Beruntungnya Anna mendapat seorang kakak angkat yang begitu perhatian padanya, selain Dessy, ia tak punya siapa-siapa lagi untuk bergantung. Lalu Aldi? Ini tidak mungkin! Anna masih perang dingin dengannya.

Dalam sejarah hidupnya, Anna terlahir kembar, namun nasib malang membuat saudara kembarnya mengidap suatu penyakit hingga harus pergi untuk selama-lamanya. Hingga suatu saat ia bertemu dengan Dessy dan Randy yang menggantikan kekosongan hidupnya.

"Anna, kamu mau tunggu di sini atau..." Ups! Anna baru sadar kalau mereka sudah tiba di depan apotik.

"Aku ikut!"

Namun, Randy sudah berlalu dan masuk ke dalam sendirian tanpa menunggu Anna. Saat ingin menyusul, pria itu malah berkata. "Tak perlu ikut, aku akan kembali dalam 10 menit."

Ia pasrah dan duduk di luar menunggu dengan merunggut. Sepuluh menit itu membosankan, Anna mengeluh

Saat itu ia mengambil ponsel dan men-scroll media sosial menghilangkan kebosanan. Tiba-tiba perhatiannya terfokus pada siaran live keadaan bandara yang sibuk. "Astaga! Aku lupa."

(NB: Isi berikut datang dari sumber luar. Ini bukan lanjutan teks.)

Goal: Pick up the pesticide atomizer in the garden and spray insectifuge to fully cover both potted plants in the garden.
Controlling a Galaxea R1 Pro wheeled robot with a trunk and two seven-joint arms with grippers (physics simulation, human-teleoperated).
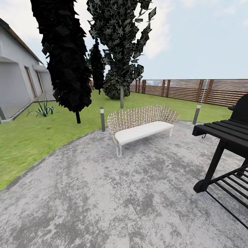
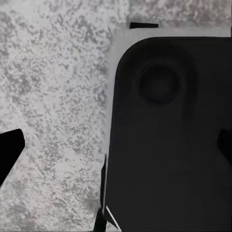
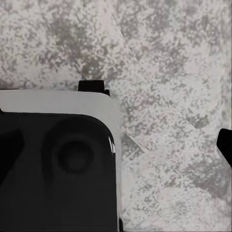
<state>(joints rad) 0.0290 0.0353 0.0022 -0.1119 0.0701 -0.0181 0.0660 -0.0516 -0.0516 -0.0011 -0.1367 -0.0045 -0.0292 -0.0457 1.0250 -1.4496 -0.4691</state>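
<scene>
The robot is out in the garden (image 1: 41, 137), standing on the big grey round patio (image 1: 103, 193) with green lawn all around it. A brown wooden fence (image 1: 206, 90) runs along the far side, and a grey house (image 1: 17, 75) is off to the left. Dark trees (image 1: 65, 58) hang over the grass. On the patio sits a woven bench with a white seat (image 1: 141, 127), and a black barbecue grill (image 1: 227, 137) stands at the right edge. Two short grey lamp posts (image 1: 102, 119) stand where the patio meets the grass. A spiky green plant (image 1: 43, 110) grows near the house; it may be one of the potted plants, but it is too far off to be sure. I cannot spot the pesticide atomizer anywhere here. Both wrist views look down at the speckled paving and the robot's own dark base (image 2: 169, 135). The left gripper (image 2: 116, 145) has its dark tips far apart with nothing between them, and the right gripper (image 3: 116, 140) looks just the same. I think the robot is at the looking-around step. Next it likely needs to turn or roll on until the sprayer comes into sight.
</scene>
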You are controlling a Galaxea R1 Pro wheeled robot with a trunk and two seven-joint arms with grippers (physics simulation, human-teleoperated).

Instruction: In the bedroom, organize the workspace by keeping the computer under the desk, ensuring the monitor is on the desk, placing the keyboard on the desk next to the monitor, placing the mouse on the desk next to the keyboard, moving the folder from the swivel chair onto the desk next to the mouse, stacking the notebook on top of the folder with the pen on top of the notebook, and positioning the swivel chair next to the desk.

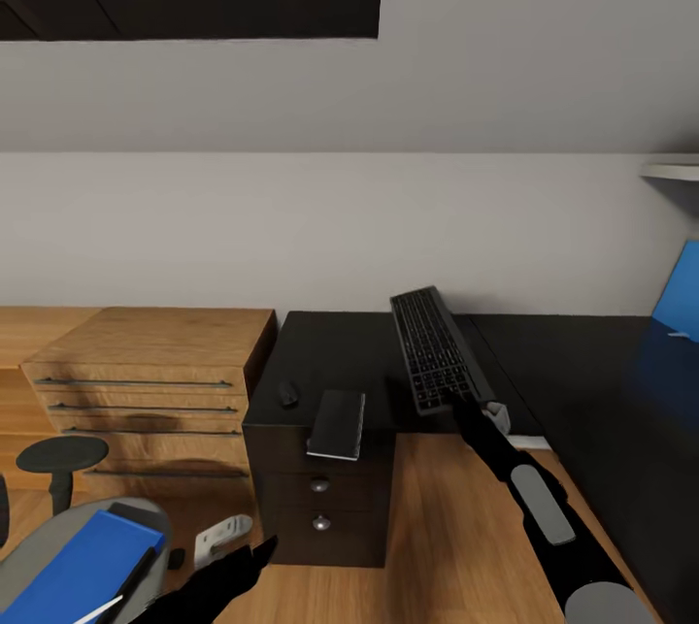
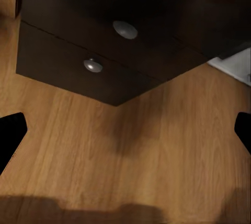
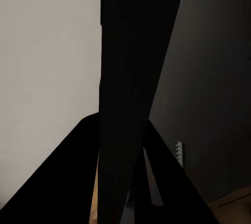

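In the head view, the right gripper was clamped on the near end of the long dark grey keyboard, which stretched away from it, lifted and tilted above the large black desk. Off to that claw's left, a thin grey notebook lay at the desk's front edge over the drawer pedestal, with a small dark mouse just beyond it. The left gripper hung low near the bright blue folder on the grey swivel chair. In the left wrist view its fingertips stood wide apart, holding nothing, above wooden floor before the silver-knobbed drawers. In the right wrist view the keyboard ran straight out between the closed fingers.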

Buru-buru Anna mengetik pesan di ponselnya. (Maaf Di, aku nggak sempat antar kamu ke bandara, semoga selamat sampai tujuan.)

Ia baru mengirimnya pada Aldi, berharap segera ada balasannya. Namun, meski sudah tercentang biru, ia tak mendapatkan pesan apapun. 'Apa dia masih marah?'

Sepuluh menit yang di tunggu, Randy kembali muncul dengan kantong plastik di tangannya. "Di dalam ada obat sakit perut dan… kamu akan tahu setelah membukanya."

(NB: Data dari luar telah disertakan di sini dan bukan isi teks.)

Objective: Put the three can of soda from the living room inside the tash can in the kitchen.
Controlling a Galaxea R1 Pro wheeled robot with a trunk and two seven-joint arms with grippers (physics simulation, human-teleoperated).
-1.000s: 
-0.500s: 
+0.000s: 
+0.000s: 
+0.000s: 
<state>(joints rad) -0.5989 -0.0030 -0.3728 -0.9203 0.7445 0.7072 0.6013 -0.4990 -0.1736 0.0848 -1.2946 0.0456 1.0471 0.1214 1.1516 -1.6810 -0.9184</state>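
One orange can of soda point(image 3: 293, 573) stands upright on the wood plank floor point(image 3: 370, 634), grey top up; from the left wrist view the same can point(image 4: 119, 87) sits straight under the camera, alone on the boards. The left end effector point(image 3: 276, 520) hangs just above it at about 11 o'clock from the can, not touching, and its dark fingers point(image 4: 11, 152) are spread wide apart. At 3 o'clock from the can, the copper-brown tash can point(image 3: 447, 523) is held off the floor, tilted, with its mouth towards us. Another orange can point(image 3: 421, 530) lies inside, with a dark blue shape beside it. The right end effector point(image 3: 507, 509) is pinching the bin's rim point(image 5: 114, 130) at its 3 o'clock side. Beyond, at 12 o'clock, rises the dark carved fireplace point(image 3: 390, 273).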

Anna tak peduli, ia menerima kantong plastik itu dan memasukkannya ke dalam tas jinjing yang selalu ia bawa.

"Kamu sudah sarapan?"

Anna tak ingin membuat Randy lebih repot lagi, jadi dia terpaksa berbohong saking sungkannya. "Kakak tak perlu cemas, tadi aku sudah makan."

"Kalau begitu kamu bisa langsung minum obat." Anna tak bisa menghindar, tapi dia memutar otaknya mencari alasan.

"Nanti saja di sekolah."

Randy menarik nafas dalam-dalam, mencoba memahami wanita itu, lalu melihat jam tangan. "Lima menit lagi jadwalku mengajar, kita bisa kejar waktu ke Founderword, ayo berangkat sekarang."

"Tapi, Bu kepsek..." Anna sedikit cemas, untung saja Randy mengetahui tentang keterlambatannya.

"Tenang saja, aku akan membantumu memberi alasan."